Meet Regina Gradess

Regina and Roger Gradess

Regina Gradess may be BHC’s most far-flung member. She’s a born and bred Manhattanite who’s never set foot in New Hampshire. Our Aliza Holtz is a neighborhood friend. During the pandemic, Aliza suggested she Zoom BHC’s Kabbalat Shabbat services. Regina was so inspired by our congregation that she is now a “singing” member of BHC. 

Regina has lived in the same Mitchell-Lama middle-income Cooperative apartment building for most of her life. It is a multi-generational, multi-cultural, vertical village in a Northern Manhattan neighborhood that is filled with immigrants, refugees, migrants and their families. She believes this environment has given the children in the building an acceptance of different cultures, and has taught them the danger and inaccuracy of stereotyping.

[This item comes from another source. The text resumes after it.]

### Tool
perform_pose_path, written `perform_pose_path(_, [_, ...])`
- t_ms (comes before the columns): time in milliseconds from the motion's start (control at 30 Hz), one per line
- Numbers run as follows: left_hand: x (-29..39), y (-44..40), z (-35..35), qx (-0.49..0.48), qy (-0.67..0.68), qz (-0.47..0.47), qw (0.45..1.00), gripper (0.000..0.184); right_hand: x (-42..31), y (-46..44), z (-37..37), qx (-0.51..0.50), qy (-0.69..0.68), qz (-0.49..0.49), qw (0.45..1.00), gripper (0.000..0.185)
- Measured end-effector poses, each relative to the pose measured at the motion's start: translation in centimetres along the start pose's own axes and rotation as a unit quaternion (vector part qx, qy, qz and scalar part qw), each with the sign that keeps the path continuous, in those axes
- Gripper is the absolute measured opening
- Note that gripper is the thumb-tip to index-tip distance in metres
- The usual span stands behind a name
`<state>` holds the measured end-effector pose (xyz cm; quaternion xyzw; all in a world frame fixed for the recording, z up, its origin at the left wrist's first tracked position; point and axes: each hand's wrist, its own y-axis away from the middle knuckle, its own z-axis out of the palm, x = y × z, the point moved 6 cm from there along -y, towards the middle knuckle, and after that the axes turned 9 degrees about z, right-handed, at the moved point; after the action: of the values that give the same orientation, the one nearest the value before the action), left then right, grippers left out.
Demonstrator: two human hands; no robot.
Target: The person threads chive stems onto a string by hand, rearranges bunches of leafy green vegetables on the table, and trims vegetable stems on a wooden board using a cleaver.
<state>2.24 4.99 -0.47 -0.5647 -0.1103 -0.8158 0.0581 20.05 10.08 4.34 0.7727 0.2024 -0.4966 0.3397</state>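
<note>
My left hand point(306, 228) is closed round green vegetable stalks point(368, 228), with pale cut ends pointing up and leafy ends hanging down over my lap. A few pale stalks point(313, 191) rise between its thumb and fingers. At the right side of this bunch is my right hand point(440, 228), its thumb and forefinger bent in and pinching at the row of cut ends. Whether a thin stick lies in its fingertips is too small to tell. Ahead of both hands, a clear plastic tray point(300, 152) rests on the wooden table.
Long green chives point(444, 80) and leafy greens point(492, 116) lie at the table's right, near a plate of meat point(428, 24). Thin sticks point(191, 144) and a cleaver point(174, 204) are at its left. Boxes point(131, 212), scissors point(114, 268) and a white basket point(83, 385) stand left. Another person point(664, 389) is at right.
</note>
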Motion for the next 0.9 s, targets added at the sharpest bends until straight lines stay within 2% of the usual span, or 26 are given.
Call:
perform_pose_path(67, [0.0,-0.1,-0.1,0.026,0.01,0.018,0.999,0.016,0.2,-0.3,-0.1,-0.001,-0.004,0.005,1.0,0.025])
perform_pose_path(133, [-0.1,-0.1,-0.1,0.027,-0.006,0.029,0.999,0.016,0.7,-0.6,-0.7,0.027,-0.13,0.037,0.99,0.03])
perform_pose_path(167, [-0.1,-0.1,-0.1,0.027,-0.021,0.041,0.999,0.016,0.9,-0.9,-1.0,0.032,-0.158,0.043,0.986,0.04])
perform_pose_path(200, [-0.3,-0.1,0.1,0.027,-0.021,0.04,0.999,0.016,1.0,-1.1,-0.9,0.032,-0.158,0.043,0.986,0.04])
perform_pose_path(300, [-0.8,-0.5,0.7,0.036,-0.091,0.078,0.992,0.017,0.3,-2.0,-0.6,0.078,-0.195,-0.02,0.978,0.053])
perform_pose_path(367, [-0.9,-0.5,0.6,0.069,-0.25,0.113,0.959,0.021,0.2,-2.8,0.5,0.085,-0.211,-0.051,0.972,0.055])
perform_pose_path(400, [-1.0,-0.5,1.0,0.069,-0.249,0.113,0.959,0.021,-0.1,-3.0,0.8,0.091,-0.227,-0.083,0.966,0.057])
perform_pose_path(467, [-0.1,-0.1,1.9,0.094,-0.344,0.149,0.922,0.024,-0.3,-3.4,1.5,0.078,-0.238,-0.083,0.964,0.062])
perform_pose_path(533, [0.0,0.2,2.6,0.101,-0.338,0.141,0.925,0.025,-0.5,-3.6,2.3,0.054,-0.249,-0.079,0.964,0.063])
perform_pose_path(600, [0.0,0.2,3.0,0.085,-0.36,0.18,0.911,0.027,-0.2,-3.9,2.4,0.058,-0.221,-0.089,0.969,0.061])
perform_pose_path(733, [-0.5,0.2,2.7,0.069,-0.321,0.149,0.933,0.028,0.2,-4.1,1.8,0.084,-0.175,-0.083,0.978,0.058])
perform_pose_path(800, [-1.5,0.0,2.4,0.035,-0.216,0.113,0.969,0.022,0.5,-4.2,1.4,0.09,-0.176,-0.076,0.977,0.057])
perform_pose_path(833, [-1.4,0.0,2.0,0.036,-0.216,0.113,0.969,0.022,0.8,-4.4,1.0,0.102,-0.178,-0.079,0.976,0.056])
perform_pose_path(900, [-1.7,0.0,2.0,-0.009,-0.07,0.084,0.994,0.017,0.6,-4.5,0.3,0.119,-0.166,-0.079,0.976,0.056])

Regina chose a career in social work. Her sensitivity to people in need clearly was shaped by her parents’ experiences. Her mother, z”l, was a Holocaust survivor who was arrested in Hungary, sent to a ghetto, forced on a long winter walk, and imprisoned in a concentration camp. There, she witnessed skeletons stacked up along the edges of the camp. For the 4 months before the camp was liberated, she received mainly turnip broth to eat. The family adds a turnip to their seder plate to recall her mother’s ordeal. “Never forget that what happened to me could happen again,” her mother warned her. 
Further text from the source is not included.